### Requirement
The answer must consist of every line from the entries that holds the word "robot".

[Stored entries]
● ● ● ●

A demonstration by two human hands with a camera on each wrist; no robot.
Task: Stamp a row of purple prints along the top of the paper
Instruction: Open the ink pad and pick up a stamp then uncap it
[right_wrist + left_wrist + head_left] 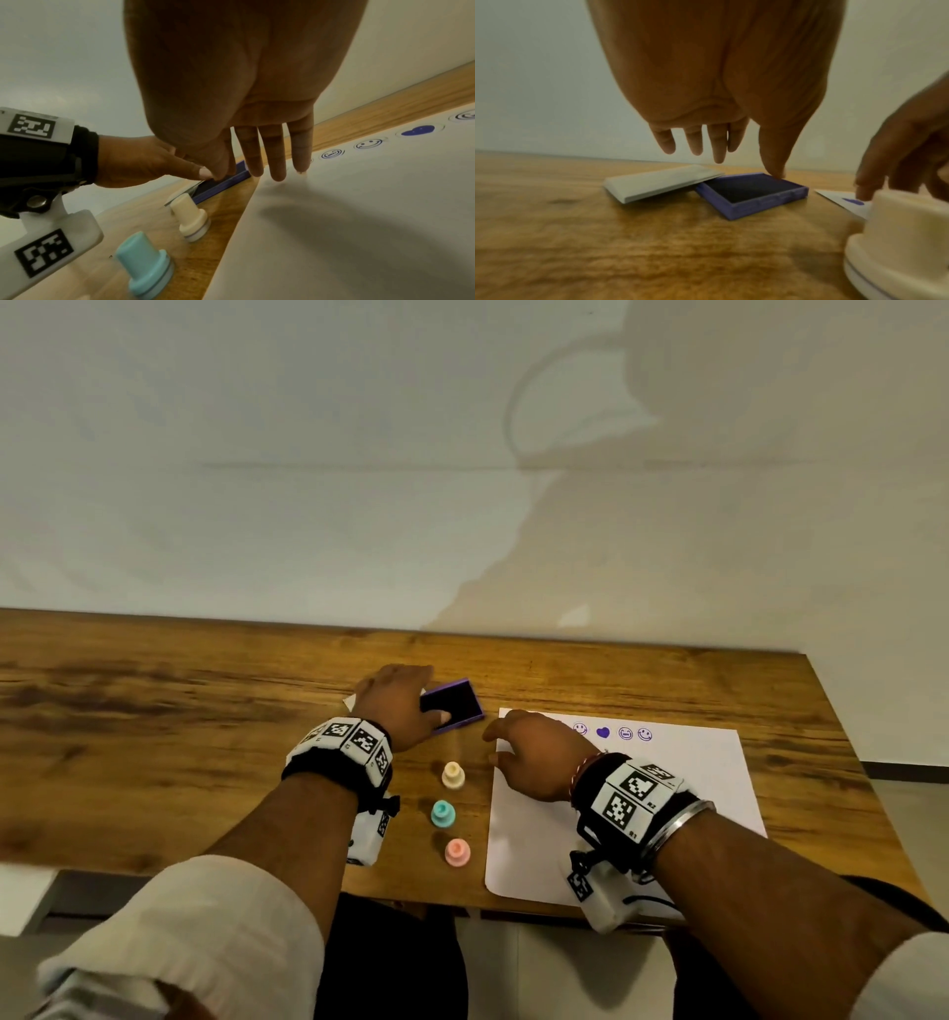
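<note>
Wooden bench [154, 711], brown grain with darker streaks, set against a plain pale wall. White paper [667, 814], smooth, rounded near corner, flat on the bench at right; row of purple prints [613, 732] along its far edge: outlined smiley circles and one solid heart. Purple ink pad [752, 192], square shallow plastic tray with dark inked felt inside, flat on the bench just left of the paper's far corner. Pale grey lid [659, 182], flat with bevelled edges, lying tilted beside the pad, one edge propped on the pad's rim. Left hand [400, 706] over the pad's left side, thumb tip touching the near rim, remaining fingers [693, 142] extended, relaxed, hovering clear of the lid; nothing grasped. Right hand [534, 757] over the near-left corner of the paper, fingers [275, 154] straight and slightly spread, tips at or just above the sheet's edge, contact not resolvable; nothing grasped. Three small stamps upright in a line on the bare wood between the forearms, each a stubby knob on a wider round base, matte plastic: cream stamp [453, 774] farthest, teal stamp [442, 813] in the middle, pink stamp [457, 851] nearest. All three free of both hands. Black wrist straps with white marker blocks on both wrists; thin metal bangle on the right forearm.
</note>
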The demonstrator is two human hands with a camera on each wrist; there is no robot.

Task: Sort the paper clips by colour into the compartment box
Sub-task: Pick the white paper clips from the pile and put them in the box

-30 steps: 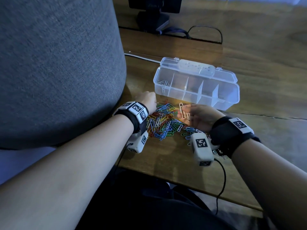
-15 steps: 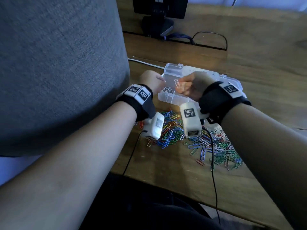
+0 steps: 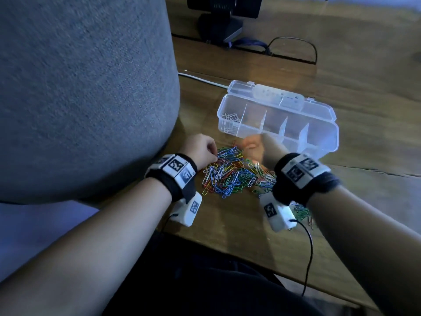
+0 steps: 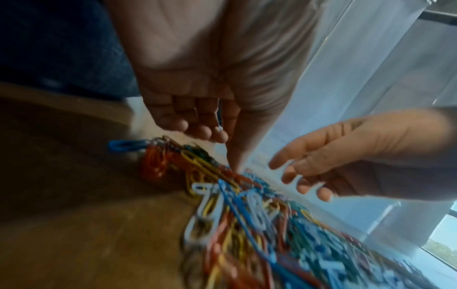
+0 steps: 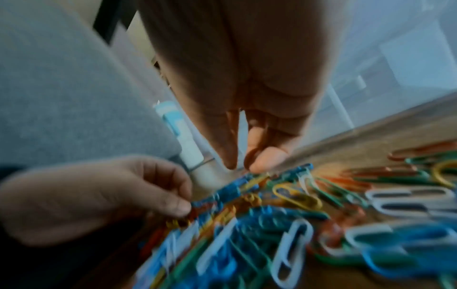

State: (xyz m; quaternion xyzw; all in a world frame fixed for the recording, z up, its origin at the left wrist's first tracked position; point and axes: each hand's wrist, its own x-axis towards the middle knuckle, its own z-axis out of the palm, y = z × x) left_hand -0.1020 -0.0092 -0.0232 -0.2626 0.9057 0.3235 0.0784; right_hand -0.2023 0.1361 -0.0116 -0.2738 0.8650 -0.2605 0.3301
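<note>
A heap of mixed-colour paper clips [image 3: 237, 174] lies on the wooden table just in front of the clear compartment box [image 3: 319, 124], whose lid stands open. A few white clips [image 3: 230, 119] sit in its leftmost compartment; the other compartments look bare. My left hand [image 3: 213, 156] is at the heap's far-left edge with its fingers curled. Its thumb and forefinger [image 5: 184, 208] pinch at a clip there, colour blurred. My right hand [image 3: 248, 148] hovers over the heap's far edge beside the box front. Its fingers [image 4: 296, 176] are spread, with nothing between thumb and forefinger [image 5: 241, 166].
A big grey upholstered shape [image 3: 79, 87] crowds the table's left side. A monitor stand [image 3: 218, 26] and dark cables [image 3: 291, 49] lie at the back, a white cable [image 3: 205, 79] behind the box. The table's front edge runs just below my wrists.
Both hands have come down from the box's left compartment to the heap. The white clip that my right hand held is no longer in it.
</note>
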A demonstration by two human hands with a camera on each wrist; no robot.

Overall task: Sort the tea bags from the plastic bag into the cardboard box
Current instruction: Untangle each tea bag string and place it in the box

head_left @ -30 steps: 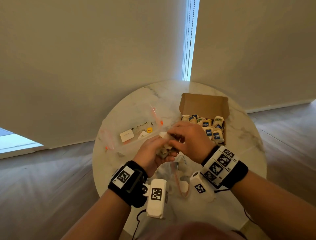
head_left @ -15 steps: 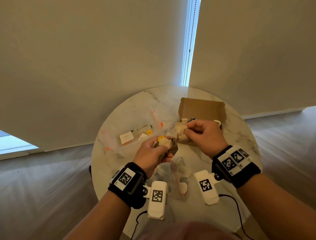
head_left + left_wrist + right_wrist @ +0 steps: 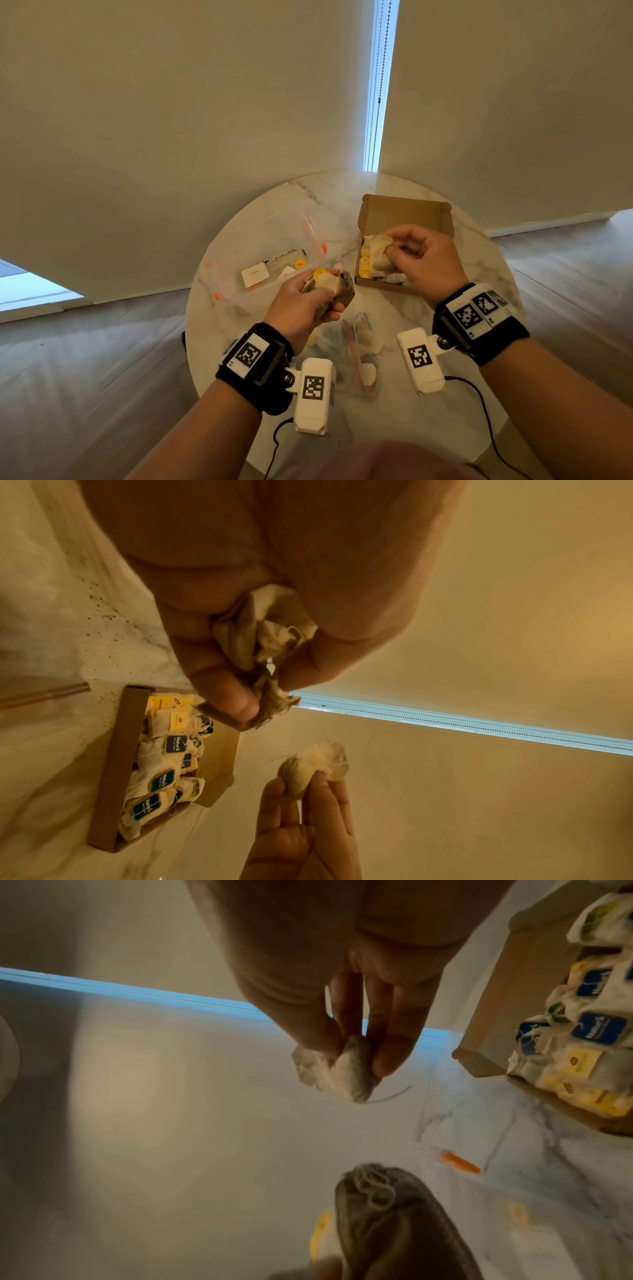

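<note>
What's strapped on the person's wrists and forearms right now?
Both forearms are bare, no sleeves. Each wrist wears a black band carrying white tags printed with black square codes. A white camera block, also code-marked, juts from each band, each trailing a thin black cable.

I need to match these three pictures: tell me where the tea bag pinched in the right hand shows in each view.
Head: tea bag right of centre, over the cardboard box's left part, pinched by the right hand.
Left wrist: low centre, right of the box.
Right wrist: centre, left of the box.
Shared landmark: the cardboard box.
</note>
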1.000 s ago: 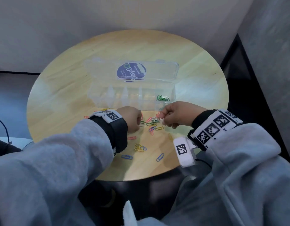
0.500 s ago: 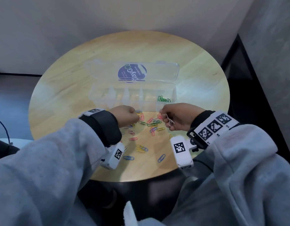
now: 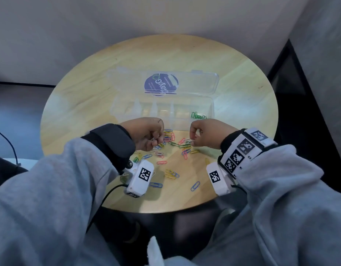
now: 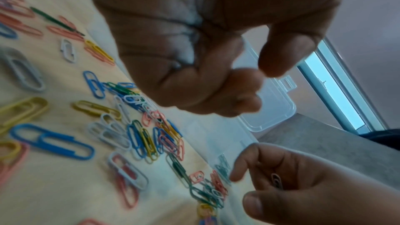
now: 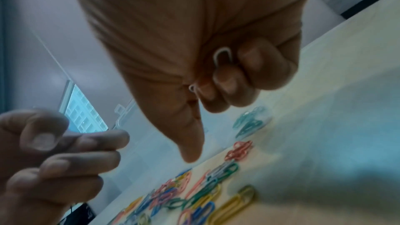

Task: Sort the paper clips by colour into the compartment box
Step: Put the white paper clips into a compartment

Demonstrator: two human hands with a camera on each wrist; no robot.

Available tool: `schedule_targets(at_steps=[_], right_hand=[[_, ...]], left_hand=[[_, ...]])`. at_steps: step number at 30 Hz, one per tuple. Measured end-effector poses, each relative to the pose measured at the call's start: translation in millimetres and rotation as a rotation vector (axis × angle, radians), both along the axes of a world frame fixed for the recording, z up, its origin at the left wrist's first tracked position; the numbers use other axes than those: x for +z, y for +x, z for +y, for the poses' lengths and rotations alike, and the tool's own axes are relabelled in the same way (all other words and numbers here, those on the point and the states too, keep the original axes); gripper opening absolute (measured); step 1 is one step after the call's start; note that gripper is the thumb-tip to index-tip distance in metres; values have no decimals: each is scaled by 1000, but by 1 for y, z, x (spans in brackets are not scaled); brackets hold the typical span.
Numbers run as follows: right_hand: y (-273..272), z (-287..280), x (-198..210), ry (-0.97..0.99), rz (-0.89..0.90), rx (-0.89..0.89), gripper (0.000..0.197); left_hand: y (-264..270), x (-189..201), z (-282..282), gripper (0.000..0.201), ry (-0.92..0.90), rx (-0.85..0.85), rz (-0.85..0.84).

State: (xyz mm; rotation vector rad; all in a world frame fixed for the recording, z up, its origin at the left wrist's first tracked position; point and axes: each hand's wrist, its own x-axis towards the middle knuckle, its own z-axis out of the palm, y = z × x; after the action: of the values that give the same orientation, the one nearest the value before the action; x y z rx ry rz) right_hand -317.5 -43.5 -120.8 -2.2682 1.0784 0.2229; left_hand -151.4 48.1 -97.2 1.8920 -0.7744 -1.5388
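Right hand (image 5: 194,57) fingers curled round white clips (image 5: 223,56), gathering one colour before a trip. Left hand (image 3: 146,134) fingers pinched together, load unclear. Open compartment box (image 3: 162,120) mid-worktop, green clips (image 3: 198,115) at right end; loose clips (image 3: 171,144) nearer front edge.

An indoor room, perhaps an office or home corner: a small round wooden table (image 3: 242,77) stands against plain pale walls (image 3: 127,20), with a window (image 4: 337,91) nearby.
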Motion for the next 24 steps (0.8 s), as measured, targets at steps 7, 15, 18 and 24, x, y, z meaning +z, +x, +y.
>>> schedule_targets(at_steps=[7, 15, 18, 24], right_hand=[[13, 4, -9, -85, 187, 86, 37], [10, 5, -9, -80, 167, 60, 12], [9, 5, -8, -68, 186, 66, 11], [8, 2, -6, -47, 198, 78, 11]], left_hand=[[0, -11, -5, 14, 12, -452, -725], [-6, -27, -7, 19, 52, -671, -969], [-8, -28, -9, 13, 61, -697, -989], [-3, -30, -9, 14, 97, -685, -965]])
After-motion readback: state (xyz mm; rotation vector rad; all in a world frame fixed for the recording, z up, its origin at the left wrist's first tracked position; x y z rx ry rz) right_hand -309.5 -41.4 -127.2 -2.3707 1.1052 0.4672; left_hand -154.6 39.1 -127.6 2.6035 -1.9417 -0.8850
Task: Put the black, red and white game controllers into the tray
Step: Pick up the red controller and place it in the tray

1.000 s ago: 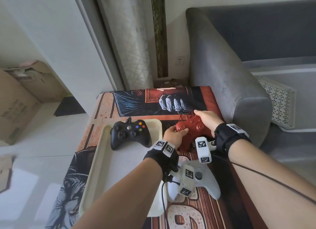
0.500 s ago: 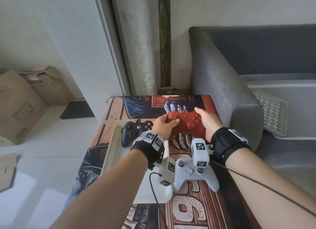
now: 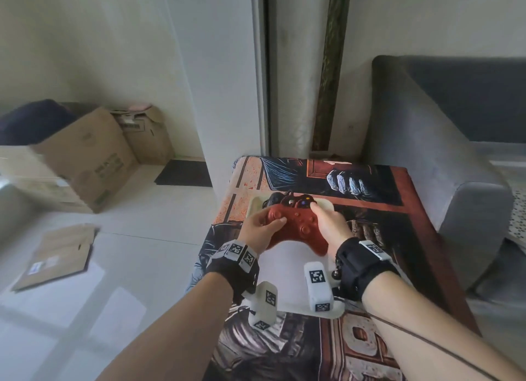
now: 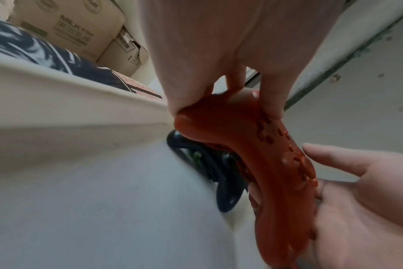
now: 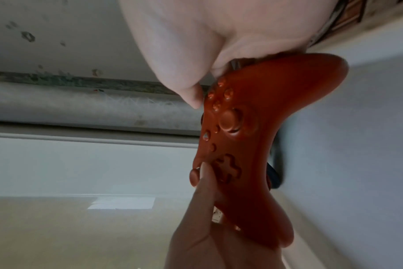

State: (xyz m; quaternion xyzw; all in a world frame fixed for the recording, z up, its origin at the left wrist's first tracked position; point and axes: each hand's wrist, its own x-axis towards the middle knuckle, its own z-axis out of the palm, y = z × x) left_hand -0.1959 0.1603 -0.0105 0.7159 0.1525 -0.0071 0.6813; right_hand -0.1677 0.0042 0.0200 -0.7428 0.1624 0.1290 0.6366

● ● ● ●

### Answer box
A demonstration by two human hands with a camera on each wrist; no robot.
The demonstrator is two human hands with a camera on each wrist; there is no robot.
A demonstration by two human hands with a camera on each wrist; no robot.
Demonstrator: two human hands with a camera on each wrist; no robot.

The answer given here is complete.